Tödliches Stadtklima

Während die Stadt als Lebensraum immer beliebter wird, wird ihr Klima immer unerträglicher. "Wir gehen schon seit 20 Jahren davon aus, dass sich der Klimawandel am stärksten in der Temperaturänderung manifestieren wird, das heißt im Anstieg der globalen Mitteltemperatur", sagt Michael Hofstätter, Leiter der Fachabteilung Klimasystem und -folgen der Zentralanstalt für Meteorologie und Geodynamik (ZAMG)."Das ist eines der Dinge, die am meisten abgesichert sind in der Klimawandeldebatte, und da sind die Auswirkungen relativ klar: die Temperatur wird in allen Jahreszeiten weiter ansteigen, und vor allem im Sommer ist die Abkühlung in der Nacht geringer." Auch Jürgen Schneider vom Ministerium für Nachhaltigkeit und Tourismus sagt: "Es ist schlicht und ergreifend so, dass Hitzetage und Tropennächte deutlich zunehmen, und da sind die Städte durch den sogenannten Wärmeinseleffekt deutlich stärker betroffen als ländliche Gegenden. Das hat damit zu tun, dass in Städten besonders viel Fläche versiegelt ist, die sich stark aufheizt." Andererseits sind Städte mit ihrem erhöhten Verkehrsaufkommen, dem Pro-Kopf-Energieverbrauch, dem Konsumverhalten und der Bodenversiegelung selbst hauptverantwortlich für die menschengemachte Klimakrise -ein Teufelskreis, der sich auch beim Wetter zeigt: "Ein weiteres Phänomen des Klimawandels ist, dass wir länger andauernde, sich selbst verstärkende Wetterlagen haben werden, die immer mehr lokal bestimmt sind", sagt Michael Hofstätter von der ZAMG. Überspitzt ausgedrückt: Das Klima in der Stadt von heute bestimmt das Klima in der Stadt von morgen.

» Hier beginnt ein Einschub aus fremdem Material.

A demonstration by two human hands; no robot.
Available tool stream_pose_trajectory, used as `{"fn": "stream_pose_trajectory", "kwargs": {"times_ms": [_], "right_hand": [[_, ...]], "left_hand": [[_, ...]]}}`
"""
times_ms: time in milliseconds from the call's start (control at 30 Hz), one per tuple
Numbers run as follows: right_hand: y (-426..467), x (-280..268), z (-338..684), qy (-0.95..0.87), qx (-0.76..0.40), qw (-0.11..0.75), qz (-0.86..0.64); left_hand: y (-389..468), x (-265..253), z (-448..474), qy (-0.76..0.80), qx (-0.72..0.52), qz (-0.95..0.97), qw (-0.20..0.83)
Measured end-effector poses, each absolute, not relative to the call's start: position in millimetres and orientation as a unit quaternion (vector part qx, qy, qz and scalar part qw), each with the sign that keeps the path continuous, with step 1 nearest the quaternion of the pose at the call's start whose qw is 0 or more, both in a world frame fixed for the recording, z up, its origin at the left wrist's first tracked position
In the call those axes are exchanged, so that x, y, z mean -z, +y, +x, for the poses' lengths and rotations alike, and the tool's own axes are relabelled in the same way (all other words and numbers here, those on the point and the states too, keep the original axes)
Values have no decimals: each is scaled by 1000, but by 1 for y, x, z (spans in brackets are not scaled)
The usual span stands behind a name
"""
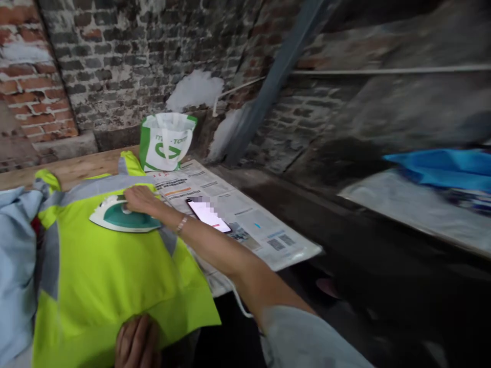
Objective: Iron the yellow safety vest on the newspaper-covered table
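A yellow high-visibility garment (123,266) with grey reflective bands lies spread over the table. My right hand (140,199) is closed round the handle of a white and teal iron (125,217). The iron's soleplate rests on the upper part of the garment, just below a grey band. At the bottom, my left hand (137,340) sits on the garment's near hem, its fingers bent and close together over the fabric; its thumb is hidden. Right of the iron, a phone (210,215) with a lit screen lies on newspaper.
A white and green bag (166,143) stands at the back. Newspaper (245,204) under a clear sheet covers the table's right side. A white cord (240,301) hangs below my right forearm. Light blue cloth (15,276) lies at left; blue material (445,166) lies on another surface at right.
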State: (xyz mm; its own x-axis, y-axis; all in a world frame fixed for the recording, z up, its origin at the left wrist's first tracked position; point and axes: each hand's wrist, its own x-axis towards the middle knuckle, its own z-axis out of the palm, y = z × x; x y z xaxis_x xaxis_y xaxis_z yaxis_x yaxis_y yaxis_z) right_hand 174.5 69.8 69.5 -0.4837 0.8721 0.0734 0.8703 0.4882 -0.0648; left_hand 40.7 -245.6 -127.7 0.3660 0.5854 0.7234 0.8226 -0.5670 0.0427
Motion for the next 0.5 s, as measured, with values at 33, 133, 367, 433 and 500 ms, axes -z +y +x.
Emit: {"fn": "stream_pose_trajectory", "kwargs": {"times_ms": [33, 133, 367, 433, 500], "right_hand": [[51, -68, 178, -863, -18, 34, -503], [-5, -65, 187, -871, -38, 11, -489], [-81, -75, 192, -883, -66, -6, -464], [-74, -72, 189, -886, -56, 16, -459], [-56, -68, 186, -885, -43, 40, -461]], "left_hand": [[-247, 125, 41, -435, 350, -814, 161], [-251, 121, 44, -441, 367, -803, 160], [-249, 119, 31, -414, 356, -817, 188], [-244, 122, 28, -402, 376, -816, 177], [-239, 125, 28, -404, 400, -809, 152]]}}
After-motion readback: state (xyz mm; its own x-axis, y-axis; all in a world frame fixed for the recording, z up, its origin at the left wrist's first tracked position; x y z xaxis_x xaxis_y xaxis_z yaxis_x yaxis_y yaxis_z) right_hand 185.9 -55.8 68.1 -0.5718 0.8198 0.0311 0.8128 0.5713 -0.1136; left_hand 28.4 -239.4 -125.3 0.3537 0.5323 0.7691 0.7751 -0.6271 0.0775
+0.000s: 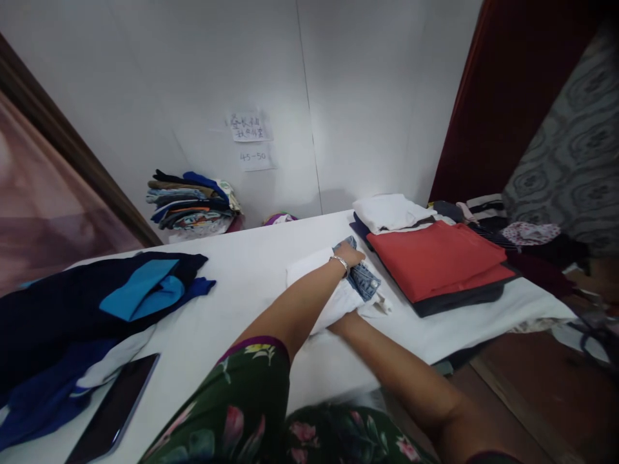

Was muss die Stadt der Zukunft also leisten, um den steigenden Temperaturen zu trotzen? Was, um dem fortschreitenden Klimawandel entgegenzuwirken? Wie muss sie aussehen, diese klimafreundliche Stadt?


Internationale Vorbilder

"Idealerweise so wie Singapur", sagt Zukunftsforscher Andreas Reiter. "Diese vertikalen Gärten, die aussehen wie Bäume, sind nur ein Beispiel dafür, was möglich ist, um Kühlung und Beschattung zu schaffen." Um die tropische Stadt weiter herunterzukühlen, sind Windkorridore geplant, die die Seebrise ins Stadtinnere leiten. Die Dächer sollen einen reflektierenden Anstrich bekommen, und Fassadenbegrünungen erreichen in Singapur schon jetzt neue Dimensionen. Aber nicht nur an der Oberfläche zeigt sich die Stadt futuristisch, sondern gerade darunter: "Die Verantwortlichen haben dort eine ganz klare Idee, wie die Zukunft aussehen soll, und verstanden, dass man kluge Strategien finden muss, um die Stadt für die Menschen erträglicher zu machen." In der Planung sind ökologische mit Green-Technologyund Digitalisierungskonzepten vernetzt. Etwas, das auch in Wien möglich wäre: "Wien hat hervorragende Qualitäten, ist eine lebenswerte Stadt und hätte als Smart City die besten Voraussetzungen", sagt Zukunftsforscher Reiter. "Man muss halt aufspringen auf diesen Zug. Ich glaube nämlich nicht, dass so schnell mehr Leute wieder aufs Land ziehen."


Klimanotstand

Allmählich sickert dieses Verständnis auch hierzulande durch. Vergangene Woche ist Innsbruck der niederösterreichischen Stadt Traiskirchen gefolgt und hat per Beschluss den Klimanotstand ausgerufen - eine Kampfansage gegen altbewährte Bauordnungen, Flächenwidmungen und Verkehrskonzepte. "An sich ist dieser Antrag das Zeichen eines politischen Notstands. Wir reagieren politisch zu langsam auf das, was gerade passiert. Dabei lägen Konzepte vor. Der Antrag dient als Selbstverpflichtung", sagt der Innsbrucker Bürgermeister Georg Willi. Er weist darauf hin, dass wir gerade im innerstädtischen Bereich mehr tun müssen, um uns dem Klimawandel anzupassen, um unseren Lebensraum fit für diese Veränderung zu machen und um eine weitere Verschärfung abzuwenden.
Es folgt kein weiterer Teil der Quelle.